ITV's new drama Downton Abbey is a perverse, facile and cheap remake of Brideshead Revisited-Middle March-Upstairs Downstairs, that relies on the evil of glamour to seduce the TV viewer into accepting aristo-porn for actual literary fictionality.  As a simulacrum of class, this works - but compared to the authentic engagement of works like The Wire and Mad Men, this is history as a catwalk, snobbery on tap.  I confess to enjoying this hollowed out work, to a degree, which plays like Dynasty in black tie, but also pulling back in repulsion.  What it says about Coalition-era Britain in 2010 is more than what it says about 1910 or so, when it is set, in an Edwardian world about to be "shattered" by WW1.

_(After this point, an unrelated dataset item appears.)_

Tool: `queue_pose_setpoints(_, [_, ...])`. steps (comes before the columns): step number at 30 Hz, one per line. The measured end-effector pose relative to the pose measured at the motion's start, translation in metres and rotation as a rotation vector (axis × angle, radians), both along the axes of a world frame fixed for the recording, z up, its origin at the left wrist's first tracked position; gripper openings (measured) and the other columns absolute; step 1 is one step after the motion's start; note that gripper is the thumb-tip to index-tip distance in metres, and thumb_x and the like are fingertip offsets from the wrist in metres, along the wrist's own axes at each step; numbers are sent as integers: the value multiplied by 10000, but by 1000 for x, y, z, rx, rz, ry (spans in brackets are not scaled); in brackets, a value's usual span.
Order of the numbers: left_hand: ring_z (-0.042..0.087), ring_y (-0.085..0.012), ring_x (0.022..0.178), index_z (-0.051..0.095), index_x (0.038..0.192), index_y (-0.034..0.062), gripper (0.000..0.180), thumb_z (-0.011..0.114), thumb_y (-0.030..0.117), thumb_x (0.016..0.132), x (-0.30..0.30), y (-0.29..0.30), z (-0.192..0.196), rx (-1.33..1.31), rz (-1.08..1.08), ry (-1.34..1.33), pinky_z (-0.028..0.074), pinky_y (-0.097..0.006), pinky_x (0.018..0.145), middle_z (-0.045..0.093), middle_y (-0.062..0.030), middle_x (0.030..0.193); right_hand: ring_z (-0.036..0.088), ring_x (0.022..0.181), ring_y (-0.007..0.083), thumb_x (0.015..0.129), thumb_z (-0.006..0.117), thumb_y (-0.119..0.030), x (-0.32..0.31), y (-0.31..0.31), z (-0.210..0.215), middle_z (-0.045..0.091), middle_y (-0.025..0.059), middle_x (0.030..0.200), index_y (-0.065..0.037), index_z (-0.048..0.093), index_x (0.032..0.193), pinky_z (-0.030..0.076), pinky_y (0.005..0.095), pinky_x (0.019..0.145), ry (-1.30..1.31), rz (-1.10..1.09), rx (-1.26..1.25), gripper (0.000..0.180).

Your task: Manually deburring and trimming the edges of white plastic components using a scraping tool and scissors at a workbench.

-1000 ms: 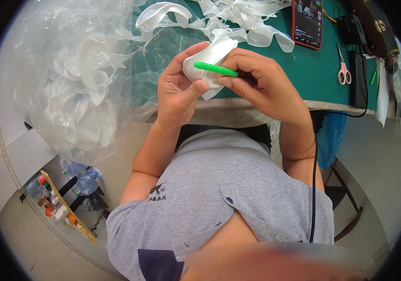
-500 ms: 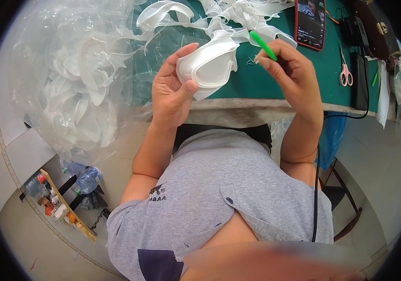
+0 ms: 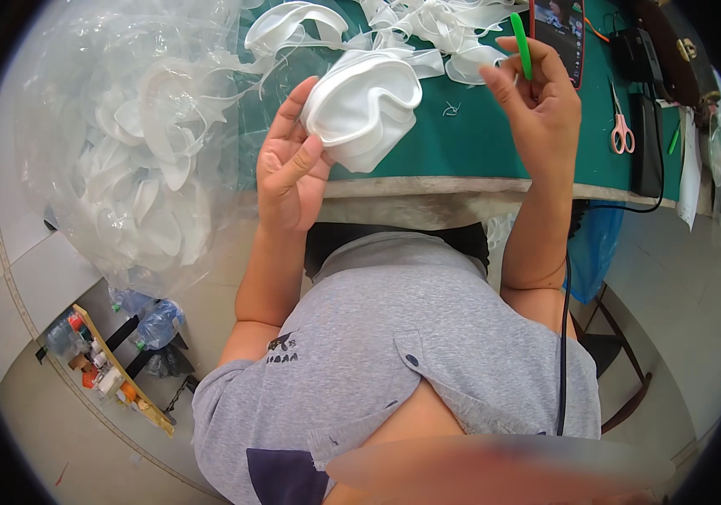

The doomed estate of the title represents centuries of assumed status and privilege, thrown into chaos by a legal question which seems to be allowing a commoner, a middle class lawyer, to inherit the pile, if not the posh.  The man of the house, avuncular, wise, a kind of President Bartlett of the upper-crust set, deals out judgements as if his status will last, when all about are losing theirs.  The captain is sinking with his ship.  So, it is poignant, but this isn't The Good Soldier.  It uses situations from far greater works to entertain, merely.  The difference between literature and entertainment is that both can delight and educate, but only one does so cynically; the art of the one is the craftiness of the other.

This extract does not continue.